When Google unveiled a new look at its experimental Project Genie generative AI tool earlier this year, AAA game companies like Grand Theft Auto publisher Take-Two Interactive saw their stock prices take a noticeable hit. After all, why would you need thousands of developers to make big, explorable worlds when Google promised that kind of interactivity could be generated with mere text prompts?
But Take-Two boss Strauss Zelnick doesn’t sound worried about Project Genie or similar generative AI projects in a new interview with The Game Business.
“I was kind of stunned by the market’s reaction, because the market’s reaction was somehow seeing it as a threat to what we do, when it’s quite obvious that creation tools are beneficial for our industry,” Zelnick told The Game Business Show host Christopher Dring in a new video interview. “I think the bear case for big entertainment companies is somehow that AI tools will mean everyone can create hits, doesn’t stand to reason.
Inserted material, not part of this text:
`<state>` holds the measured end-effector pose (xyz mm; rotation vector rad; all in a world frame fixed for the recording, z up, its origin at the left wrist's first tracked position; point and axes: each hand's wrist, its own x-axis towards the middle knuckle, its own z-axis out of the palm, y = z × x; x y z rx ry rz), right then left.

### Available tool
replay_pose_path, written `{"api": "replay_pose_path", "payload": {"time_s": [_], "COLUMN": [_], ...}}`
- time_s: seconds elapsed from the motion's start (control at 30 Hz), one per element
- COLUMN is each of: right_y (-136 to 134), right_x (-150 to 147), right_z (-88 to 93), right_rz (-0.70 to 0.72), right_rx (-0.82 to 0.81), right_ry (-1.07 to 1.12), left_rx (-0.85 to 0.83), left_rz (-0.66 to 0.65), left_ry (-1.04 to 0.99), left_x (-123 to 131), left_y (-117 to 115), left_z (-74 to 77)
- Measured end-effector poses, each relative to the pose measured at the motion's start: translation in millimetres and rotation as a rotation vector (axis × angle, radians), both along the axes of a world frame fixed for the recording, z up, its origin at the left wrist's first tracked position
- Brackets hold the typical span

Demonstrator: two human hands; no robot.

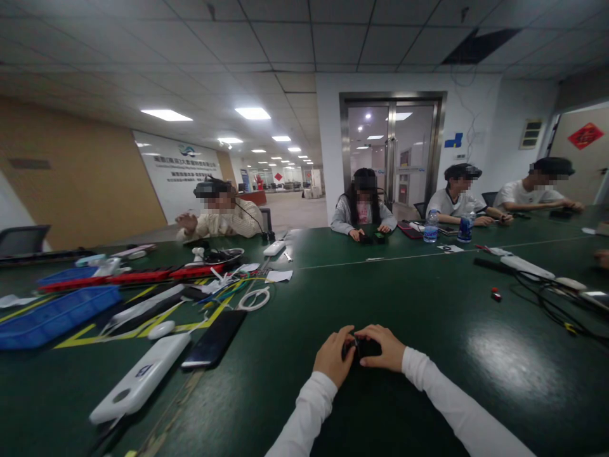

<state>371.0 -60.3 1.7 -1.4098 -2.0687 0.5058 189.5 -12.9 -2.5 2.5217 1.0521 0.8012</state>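
Close in front of me, just above or on the green table, both hands hold a small black object. Its kind cannot be made out, as my fingers cover much of it. My left hand grips its left side with curled fingers. From the right, my right hand closes thumb and fingers around the other side. The fingertips of the two hands nearly meet at the object's far edge. White sleeves cover both forearms.
To the left lie a dark phone, a white power bank, a coiled white cable and a blue tray. At right are black cables and a small red-black piece. Several people sit across, near two bottles.
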Motion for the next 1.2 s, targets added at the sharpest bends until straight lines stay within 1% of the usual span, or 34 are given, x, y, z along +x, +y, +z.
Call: {"api": "replay_pose_path", "payload": {"time_s": [0.13, 0.37, 0.47, 0.53, 0.63, 0.7, 0.8, 0.87, 0.9, 0.97, 1.0, 1.07, 1.13, 1.2], "right_y": [-4.8, -8.3, -9.0, -9.2, -9.2, -9.1, -9.2, -9.6, -9.9, -10.6, -10.8, -11.0, -10.7, -10.4], "right_x": [-0.6, -5.9, -7.7, -8.3, -8.8, -8.8, -8.1, -7.2, -6.8, -6.4, -6.4, -6.7, -7.3, -7.6], "right_z": [7.4, 11.1, 12.0, 12.5, 12.8, 12.8, 12.5, 12.6, 12.9, 13.7, 14.2, 15.1, 15.4, 15.2], "right_rz": [0.006, -0.019, -0.028, -0.029, -0.024, -0.019, -0.016, -0.016, -0.017, -0.018, -0.018, -0.014, -0.011, -0.012], "right_rx": [-0.006, -0.001, 0.001, -0.003, -0.006, -0.008, -0.019, -0.038, -0.049, -0.066, -0.068, -0.057, -0.037, -0.017], "right_ry": [0.005, -0.066, -0.089, -0.098, -0.093, -0.082, -0.067, -0.058, -0.054, -0.048, -0.048, -0.053, -0.059, -0.064], "left_rx": [-0.015, -0.031, -0.042, -0.065, -0.163, -0.259, -0.372, -0.412, -0.425, -0.434, -0.426, -0.375, -0.297, -0.22], "left_rz": [0.0, -0.012, -0.02, -0.023, -0.009, 0.049, 0.212, 0.322, 0.36, 0.379, 0.357, 0.274, 0.17, 0.076], "left_ry": [0.001, -0.032, -0.072, -0.136, -0.342, -0.553, -0.878, -1.017, -1.052, -1.063, -1.046, -0.971, -0.832, -0.64], "left_x": [0.3, -0.3, -0.3, -0.5, -3.5, -8.8, -20.7, -27.9, -30.2, -31.1, -29.8, -24.4, -17.4, -10.8], "left_y": [-1.0, -1.4, -2.1, -2.2, 1.9, 8.6, 21.8, 28.7, 30.7, 31.1, 29.6, 23.8, 15.4, 6.0], "left_z": [1.7, 2.3, 1.9, 2.1, 4.1, 6.9, 11.2, 12.4, 12.2, 10.4, 9.1, 6.5, 4.5, 3.8]}}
“These tools may help you create assets, but that won’t help you create hits. There are loads of assets out there now. It doesn’t matter if you push a button to create an asset, or it takes you six weeks, at the end of the day, you have an asset. And thousands of mobile games are launched every year, and there are a handful of hits.”
Zelnick said that using tools to generate quality assets “that might look like NBA 2K or EA Sports FC or Red Dead Redemption” is possible with AI. But that creating a hit of the magnitude of those franchises “is a completely different animal and does require human engagement [and] human creativity.”
In other words, Zelnick said, generative AI does not level the playing field “even the littlest bit” between prompt-writers and seasoned game developers. There’s already plenty of technology that allows people to create video games, as proven by the thousands released every year. But the hits generally come from large entertainment companies and, occasionally, the breakout indie developer.
“The notion that somehow new tools would allow an individual to push a button and generate a hit, market a hit, and bring it to many millions of consumers around the world, it’s a laughable notion,” Zelnick said. “It’s just never been the case with entertainment.”
To further his point, Zelnick — who notes that he is pro-technology and talks up AI’s ability to boost efficiency and handle “mundane office tasks” — talked about AI-generated music. “Right now, there are programs that allow you to put out a prompt and get a professionally recorded song spit back out at you,” he said. “It sounds like a song, but I defy you to listen to it more than once.”
Take-Two Interactive plans to publish Rockstar Games’ Grand Theft Auto 6 in November. No doubt we’ll get some commentary on generative AI in that highly anticipated game as well.